> Requirement
Nothing but the lines from the start of the entries through the line containing "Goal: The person" should appear in the answer, each given exactly.

[Data extracted from a collection]
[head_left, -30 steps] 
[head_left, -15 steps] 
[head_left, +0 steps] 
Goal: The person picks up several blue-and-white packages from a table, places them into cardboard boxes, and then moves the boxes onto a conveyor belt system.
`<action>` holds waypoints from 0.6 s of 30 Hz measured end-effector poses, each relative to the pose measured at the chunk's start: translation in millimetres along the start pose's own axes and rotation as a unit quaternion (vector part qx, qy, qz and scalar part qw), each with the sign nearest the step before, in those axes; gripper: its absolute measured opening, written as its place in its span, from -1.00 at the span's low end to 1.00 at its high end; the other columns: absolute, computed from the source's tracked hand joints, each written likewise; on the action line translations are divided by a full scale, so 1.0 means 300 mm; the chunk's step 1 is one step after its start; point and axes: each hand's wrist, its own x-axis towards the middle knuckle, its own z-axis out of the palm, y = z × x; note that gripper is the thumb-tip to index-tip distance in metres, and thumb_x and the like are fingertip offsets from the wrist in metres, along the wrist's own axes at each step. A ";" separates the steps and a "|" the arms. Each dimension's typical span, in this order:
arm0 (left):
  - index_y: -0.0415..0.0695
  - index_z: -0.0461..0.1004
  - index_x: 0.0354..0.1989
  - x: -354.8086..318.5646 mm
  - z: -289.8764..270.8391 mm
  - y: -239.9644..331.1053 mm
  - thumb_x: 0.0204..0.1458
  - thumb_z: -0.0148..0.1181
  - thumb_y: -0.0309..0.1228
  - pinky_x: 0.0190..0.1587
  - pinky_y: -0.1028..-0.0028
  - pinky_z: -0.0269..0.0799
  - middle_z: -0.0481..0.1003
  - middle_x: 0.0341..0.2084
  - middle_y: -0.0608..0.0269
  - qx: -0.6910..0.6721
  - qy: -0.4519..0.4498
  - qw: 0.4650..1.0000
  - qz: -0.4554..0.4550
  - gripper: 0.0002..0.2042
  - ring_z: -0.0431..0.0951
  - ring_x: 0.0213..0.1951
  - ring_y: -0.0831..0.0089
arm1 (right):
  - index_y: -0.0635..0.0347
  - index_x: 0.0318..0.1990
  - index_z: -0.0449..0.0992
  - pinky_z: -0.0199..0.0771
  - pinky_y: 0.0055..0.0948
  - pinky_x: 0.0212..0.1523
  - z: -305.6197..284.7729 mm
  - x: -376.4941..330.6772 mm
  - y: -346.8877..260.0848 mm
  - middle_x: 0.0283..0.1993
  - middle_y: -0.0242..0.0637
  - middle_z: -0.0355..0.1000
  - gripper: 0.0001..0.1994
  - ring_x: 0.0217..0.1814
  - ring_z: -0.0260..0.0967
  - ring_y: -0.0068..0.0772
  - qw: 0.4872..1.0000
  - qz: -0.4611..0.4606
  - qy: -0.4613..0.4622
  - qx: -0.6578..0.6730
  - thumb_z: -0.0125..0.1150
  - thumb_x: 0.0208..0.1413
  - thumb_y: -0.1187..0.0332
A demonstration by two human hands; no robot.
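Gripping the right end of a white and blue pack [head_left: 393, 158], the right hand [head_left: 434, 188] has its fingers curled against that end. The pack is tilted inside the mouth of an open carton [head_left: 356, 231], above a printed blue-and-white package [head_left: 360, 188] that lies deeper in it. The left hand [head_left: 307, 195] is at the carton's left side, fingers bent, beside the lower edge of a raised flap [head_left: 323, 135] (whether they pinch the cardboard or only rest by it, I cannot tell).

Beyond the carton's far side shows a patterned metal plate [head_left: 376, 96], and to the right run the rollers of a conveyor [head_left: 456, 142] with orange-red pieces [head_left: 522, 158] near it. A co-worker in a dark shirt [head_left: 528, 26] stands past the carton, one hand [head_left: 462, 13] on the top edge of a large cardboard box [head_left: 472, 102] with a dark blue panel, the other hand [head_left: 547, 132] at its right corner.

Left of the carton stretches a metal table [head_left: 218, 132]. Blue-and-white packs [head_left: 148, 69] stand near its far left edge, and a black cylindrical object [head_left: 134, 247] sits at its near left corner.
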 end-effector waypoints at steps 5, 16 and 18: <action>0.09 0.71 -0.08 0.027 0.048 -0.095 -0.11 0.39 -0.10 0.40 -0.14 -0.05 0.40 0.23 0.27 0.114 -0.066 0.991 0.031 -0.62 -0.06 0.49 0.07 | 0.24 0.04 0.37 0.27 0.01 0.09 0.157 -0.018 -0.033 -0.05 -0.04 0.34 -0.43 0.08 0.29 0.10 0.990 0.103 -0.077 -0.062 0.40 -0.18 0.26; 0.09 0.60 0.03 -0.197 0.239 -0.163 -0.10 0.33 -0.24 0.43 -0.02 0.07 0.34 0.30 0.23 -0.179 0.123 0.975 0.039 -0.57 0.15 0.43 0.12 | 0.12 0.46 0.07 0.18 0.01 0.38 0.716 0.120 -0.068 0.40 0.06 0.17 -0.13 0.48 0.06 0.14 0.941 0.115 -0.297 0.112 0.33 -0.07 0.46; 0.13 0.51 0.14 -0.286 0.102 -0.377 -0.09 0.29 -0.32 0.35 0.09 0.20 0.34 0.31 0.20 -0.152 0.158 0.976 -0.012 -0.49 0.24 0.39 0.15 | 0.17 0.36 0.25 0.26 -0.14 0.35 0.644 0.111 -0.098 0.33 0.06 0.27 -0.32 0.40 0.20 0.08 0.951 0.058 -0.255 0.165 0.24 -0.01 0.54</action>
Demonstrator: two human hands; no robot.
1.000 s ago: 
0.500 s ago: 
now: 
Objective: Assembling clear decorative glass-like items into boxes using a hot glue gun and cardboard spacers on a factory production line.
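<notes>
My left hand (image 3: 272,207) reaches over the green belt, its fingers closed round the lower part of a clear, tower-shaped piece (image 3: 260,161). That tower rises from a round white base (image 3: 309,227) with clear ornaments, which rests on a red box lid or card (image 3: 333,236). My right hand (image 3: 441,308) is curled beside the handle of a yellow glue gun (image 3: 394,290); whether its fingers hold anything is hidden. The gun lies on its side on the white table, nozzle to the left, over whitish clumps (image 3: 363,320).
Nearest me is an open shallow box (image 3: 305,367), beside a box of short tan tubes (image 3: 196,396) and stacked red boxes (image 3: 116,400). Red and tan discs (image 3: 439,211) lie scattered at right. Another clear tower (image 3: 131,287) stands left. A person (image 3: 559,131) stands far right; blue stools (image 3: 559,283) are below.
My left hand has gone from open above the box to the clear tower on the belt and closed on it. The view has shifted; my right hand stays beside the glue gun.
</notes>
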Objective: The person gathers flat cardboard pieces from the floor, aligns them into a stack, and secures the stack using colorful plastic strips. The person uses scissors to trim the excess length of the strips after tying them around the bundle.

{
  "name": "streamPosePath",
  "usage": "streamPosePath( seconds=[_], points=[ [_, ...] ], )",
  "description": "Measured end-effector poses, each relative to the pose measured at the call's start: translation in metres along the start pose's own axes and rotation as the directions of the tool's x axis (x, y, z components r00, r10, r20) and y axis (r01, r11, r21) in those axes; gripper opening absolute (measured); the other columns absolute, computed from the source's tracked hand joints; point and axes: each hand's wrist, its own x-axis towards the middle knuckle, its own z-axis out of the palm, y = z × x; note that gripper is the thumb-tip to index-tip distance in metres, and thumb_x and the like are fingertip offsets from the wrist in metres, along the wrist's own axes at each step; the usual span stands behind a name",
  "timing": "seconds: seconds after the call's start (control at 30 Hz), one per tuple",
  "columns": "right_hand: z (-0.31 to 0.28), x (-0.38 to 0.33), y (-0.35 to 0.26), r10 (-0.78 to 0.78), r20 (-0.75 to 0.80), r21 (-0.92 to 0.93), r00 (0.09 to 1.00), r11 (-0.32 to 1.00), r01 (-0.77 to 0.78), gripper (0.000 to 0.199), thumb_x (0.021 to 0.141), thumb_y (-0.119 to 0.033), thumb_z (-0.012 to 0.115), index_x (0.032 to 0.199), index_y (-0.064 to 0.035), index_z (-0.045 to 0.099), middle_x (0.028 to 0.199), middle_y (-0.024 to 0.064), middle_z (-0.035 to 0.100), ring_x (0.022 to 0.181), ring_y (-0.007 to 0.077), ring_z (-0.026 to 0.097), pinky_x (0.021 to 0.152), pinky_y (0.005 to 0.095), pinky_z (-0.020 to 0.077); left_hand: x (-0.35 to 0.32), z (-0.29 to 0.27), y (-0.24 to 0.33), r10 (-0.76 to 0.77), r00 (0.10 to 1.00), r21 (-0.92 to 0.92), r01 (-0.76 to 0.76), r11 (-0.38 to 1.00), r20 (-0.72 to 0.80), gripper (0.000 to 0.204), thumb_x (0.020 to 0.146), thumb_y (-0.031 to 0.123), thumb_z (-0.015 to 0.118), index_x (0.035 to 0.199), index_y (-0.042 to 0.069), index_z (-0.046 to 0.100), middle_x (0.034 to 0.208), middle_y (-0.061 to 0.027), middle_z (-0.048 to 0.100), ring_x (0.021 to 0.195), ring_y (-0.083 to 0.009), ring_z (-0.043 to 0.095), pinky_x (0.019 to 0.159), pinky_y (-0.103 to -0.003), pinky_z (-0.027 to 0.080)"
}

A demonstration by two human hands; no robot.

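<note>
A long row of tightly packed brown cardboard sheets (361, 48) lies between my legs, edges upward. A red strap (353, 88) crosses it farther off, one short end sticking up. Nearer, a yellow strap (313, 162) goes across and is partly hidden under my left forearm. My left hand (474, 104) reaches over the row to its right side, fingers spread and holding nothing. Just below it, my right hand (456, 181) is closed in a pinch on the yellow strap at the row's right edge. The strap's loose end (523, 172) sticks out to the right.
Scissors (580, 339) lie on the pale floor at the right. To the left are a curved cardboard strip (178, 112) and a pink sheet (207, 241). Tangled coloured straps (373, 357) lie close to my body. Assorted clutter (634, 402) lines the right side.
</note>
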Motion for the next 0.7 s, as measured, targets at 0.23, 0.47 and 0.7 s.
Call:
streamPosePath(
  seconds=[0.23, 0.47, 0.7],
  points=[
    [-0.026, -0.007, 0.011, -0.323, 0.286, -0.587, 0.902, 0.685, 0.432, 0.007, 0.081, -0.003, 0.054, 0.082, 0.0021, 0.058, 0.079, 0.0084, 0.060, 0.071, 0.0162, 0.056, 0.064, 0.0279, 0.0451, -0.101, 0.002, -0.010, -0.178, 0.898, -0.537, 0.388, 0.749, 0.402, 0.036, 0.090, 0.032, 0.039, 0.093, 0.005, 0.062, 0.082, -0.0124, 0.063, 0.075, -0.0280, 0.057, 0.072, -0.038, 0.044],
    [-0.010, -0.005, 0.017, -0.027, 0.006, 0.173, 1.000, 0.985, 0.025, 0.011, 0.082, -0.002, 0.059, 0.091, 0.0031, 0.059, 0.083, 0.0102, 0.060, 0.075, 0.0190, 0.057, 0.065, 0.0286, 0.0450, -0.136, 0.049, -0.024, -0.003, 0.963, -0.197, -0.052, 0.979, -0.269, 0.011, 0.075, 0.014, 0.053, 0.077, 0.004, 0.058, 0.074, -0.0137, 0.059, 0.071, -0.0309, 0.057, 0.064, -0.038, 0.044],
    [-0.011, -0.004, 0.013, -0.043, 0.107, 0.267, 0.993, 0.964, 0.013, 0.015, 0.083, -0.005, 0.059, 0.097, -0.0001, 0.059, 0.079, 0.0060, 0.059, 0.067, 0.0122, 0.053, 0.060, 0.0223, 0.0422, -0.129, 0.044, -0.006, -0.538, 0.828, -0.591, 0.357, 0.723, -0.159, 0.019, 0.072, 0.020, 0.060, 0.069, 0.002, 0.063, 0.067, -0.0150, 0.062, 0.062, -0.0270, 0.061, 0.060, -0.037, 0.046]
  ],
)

> Answer for the task
[head_left, -30 steps] 
[head_left, -15 steps] 
[head_left, +0 steps] 
Goal: The person picks up several blue-and-white packages from a table, places them into cardboard boxes, and then moves the boxes onto a conveyor belt system.

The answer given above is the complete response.